`Exception: process 0 terminated with exit code 1` error when using `torch.multiprocessing.spawn` to parallelize over multiple GPUs

Leockl · July 27, 2020, 5:53am

I have the following code below using torch.multiprocessing.spawn to parallelize over multiple GPUs:

import numpy as np
import torch
from torch.multiprocessing import Pool, set_start_method, spawn

X = np.array([[1, 3, 2, 3], [2, 3, 5, 6], [1, 2, 3, 4]])
X = torch.DoubleTensor(X)

def X_power_func(j):
    X_power = X.cuda()**j
    return X_power

if __name__ == '__main__':
    results = spawn(X_power_func, range(4), nprocs=1)

results

But I am getting this error below when I run the code:

---------------------------------------------------------------------------
Exception                                 Traceback (most recent call last)
<ipython-input-9-97eb990d7396> in <module>()
     12 
     13 if __name__ == '__main__':
---> 14     results = spawn(X_power_func, range(4), nprocs=1)
     15 
     16 results

2 frames
/usr/local/lib/python3.6/dist-packages/torch/multiprocessing/spawn.py in join(self, timeout)
    111                 raise Exception(
    112                     "process %d terminated with exit code %d" %
--> 113                     (error_index, exitcode)
    114                 )
    115 

Exception: process 0 terminated with exit code 1

What I have done wrong in my code?

iffiX · July 27, 2020, 12:54pm

First, please read API document carefully:

torch.multiprocessing.spawn(fn, args=(), nprocs=1, join=True, daemon=False, start_method=‘spawn’)

Parameters

fn (function) – …The function is called as fn(i, *args), where i is the process index and args is the passed through tuple of arguments.

args (tuple) – Arguments passed to fn.

nprocs (int) – Number of processes to spawn.

Returns
None if join is True, ProcessContext if join is False

First, you should call your function as:

if __name__ == '__main__':
    # start with 4 processes
    # your original method will invoke your function as X_power_func(0, 0, 1, 2, 3)
    spawn(X_power_func, nprocs=4)

Secondly, do not put result at:

if __name__ == '__main__':
    results = spawn(X_power_func, range(4), nprocs=1)

results

Because in your subprocesses, they will try to access “results”, but since they are not “main”, “results” is not defined,

Thirdly, spawn will not return results.

Returns
None if join is True, ProcessContext if join is False

In summary, please re-read documents, they take a lot of time to write.

Leockl · July 27, 2020, 4:41pm

Many thanks @iffiX for input on this.
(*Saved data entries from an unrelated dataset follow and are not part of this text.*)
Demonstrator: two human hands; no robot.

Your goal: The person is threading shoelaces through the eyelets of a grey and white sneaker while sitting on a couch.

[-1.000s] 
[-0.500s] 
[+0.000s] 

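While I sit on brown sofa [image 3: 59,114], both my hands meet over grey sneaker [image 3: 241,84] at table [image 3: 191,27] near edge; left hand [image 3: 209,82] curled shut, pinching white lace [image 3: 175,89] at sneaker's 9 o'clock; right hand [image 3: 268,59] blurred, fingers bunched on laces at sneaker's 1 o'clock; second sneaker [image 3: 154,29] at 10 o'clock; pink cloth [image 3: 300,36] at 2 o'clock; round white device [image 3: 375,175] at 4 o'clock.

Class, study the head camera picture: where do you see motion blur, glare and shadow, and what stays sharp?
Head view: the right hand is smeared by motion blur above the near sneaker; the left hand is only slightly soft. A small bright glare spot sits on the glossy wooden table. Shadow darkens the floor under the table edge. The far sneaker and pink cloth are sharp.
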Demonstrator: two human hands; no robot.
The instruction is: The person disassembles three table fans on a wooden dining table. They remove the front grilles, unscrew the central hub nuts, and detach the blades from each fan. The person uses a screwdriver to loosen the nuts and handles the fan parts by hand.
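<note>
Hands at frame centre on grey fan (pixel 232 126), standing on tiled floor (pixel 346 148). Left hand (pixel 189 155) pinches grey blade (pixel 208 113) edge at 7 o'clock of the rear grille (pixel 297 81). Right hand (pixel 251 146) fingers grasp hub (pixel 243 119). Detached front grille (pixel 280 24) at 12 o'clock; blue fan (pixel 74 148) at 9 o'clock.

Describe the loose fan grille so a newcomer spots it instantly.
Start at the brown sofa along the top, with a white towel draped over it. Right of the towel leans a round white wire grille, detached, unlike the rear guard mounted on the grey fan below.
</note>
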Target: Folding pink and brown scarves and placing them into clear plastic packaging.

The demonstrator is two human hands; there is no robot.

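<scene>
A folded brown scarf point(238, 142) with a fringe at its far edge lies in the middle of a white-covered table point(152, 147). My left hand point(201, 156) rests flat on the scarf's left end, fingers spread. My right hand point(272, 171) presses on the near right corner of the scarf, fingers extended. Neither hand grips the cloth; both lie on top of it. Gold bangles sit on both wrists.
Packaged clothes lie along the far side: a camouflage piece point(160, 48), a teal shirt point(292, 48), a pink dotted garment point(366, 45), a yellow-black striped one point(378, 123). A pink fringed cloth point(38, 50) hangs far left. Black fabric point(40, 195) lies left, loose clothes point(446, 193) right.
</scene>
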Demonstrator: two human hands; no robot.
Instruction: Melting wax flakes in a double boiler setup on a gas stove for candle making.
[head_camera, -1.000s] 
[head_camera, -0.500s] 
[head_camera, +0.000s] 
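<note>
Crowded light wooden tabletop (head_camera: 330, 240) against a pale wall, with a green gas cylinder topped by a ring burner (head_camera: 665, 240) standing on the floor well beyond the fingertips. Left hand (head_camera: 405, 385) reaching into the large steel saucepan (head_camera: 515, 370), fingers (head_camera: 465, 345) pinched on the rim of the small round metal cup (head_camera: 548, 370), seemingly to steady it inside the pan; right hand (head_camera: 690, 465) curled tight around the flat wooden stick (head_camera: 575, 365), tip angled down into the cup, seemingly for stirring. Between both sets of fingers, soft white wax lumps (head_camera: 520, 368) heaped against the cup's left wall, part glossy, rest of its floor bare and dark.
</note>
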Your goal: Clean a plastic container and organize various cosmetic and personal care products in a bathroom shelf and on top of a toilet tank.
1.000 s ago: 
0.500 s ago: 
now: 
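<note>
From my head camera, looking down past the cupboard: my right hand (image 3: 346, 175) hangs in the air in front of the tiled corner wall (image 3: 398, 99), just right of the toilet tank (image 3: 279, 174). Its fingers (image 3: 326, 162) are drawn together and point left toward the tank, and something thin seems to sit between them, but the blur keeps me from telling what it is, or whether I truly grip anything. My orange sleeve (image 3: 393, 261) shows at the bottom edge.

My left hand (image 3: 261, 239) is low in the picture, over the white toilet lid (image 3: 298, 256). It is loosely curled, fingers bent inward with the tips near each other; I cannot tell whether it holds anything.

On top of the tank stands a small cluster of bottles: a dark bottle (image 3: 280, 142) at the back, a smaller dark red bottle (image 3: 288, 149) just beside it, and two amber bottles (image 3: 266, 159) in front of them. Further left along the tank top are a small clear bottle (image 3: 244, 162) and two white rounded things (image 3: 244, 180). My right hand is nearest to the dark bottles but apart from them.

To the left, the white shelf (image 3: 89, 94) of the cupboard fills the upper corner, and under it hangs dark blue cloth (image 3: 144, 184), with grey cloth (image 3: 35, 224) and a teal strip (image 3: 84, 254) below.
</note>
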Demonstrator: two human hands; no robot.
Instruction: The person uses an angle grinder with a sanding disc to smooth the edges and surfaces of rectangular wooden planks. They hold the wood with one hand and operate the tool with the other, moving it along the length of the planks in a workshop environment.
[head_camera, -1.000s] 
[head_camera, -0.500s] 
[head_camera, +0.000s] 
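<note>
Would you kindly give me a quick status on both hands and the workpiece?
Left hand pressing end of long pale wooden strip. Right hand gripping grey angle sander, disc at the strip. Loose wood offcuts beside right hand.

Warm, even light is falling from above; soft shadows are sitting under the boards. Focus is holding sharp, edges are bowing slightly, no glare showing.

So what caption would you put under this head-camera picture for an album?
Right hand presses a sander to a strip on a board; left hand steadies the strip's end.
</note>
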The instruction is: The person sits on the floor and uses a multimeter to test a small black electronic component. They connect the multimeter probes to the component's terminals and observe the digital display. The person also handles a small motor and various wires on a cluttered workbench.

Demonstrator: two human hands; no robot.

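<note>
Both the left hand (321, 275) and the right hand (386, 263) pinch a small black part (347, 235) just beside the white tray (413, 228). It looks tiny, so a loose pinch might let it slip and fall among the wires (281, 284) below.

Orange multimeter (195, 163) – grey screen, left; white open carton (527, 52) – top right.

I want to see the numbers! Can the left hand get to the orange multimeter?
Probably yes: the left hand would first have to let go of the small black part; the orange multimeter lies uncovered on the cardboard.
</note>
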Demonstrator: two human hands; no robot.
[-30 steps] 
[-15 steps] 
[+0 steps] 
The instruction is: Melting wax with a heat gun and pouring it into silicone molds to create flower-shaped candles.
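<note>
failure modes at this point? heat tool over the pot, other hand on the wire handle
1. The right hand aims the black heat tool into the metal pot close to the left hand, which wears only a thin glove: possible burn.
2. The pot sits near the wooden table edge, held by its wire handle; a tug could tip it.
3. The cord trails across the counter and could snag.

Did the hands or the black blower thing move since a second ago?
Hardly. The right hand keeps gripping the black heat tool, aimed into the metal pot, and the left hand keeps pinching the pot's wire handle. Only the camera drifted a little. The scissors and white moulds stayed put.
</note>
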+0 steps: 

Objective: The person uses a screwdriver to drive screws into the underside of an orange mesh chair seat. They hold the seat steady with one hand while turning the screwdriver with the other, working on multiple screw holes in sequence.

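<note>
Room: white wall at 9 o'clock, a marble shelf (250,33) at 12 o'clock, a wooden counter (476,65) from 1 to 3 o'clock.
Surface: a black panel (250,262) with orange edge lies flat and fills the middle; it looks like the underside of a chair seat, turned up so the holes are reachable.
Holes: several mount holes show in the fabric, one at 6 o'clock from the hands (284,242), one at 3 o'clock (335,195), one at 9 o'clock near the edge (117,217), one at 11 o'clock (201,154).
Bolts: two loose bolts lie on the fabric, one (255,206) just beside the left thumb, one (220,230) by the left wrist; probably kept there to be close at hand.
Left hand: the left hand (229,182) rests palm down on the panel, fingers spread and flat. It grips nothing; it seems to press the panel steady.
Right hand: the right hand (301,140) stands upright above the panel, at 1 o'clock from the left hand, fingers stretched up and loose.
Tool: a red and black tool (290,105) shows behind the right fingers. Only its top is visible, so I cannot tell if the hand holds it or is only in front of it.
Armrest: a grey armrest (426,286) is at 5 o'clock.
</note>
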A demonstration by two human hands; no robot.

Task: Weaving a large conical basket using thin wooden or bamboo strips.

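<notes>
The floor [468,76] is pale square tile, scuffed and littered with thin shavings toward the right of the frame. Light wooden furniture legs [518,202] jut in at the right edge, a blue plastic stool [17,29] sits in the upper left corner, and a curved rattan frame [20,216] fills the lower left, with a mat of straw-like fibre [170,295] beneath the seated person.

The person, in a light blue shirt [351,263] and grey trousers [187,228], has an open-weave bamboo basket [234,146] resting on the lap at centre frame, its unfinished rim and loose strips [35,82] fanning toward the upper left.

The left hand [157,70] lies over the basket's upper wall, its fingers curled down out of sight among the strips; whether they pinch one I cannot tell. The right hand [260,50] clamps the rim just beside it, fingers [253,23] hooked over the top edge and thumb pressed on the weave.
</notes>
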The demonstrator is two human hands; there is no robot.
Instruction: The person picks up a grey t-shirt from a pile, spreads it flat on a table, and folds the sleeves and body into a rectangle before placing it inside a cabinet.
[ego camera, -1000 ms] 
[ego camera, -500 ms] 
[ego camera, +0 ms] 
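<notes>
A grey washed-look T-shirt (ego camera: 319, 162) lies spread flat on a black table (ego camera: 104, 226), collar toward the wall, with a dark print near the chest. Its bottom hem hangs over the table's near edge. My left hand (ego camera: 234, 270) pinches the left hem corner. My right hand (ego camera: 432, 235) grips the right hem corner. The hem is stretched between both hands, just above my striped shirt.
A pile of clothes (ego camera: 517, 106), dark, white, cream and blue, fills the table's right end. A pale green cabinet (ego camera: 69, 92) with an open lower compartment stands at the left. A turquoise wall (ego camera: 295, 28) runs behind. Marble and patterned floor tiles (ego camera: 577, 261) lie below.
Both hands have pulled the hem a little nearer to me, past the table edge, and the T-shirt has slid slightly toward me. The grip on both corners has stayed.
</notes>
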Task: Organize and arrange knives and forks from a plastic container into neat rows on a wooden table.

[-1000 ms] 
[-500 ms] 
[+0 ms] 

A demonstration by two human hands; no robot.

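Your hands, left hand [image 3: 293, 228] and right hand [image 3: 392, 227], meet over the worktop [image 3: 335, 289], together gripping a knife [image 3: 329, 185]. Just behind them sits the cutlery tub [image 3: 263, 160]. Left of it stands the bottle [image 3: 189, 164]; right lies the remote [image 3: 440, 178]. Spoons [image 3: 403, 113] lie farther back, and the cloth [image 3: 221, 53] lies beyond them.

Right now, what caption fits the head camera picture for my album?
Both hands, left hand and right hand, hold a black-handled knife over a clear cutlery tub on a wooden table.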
I am new to torch.multiprocessing.spawn and PyTorch in general, so I guess I just got confused when I read the documentation on it.

With your first point above, are you missing args=()?, ie.

if __name__ == '__main__':
    # start with 4 processes
    # your original method will invoke your function as X_power_func(0, 0, 1, 2, 3)
    spawn(X_power_func, args=(0, 1, 2, 3), nprocs=4)

I don’t understand why must we start with 4 processes?

With your second point, if the results are kept within main, how would I then output the results outside of main?
With your third point, can I ask what is ProcessContext? If I want to return results, does that mean I need to set join=False?

I am sorry for having so many questions. Would really be grateful if you could help.

iffiX · July 27, 2020, 4:47pm

Well, being new is not an excuse!

Yes, I am missing args, because torch.multiprocessing will invoke your function X_power_func(rank), the default argument is the rank of the started process.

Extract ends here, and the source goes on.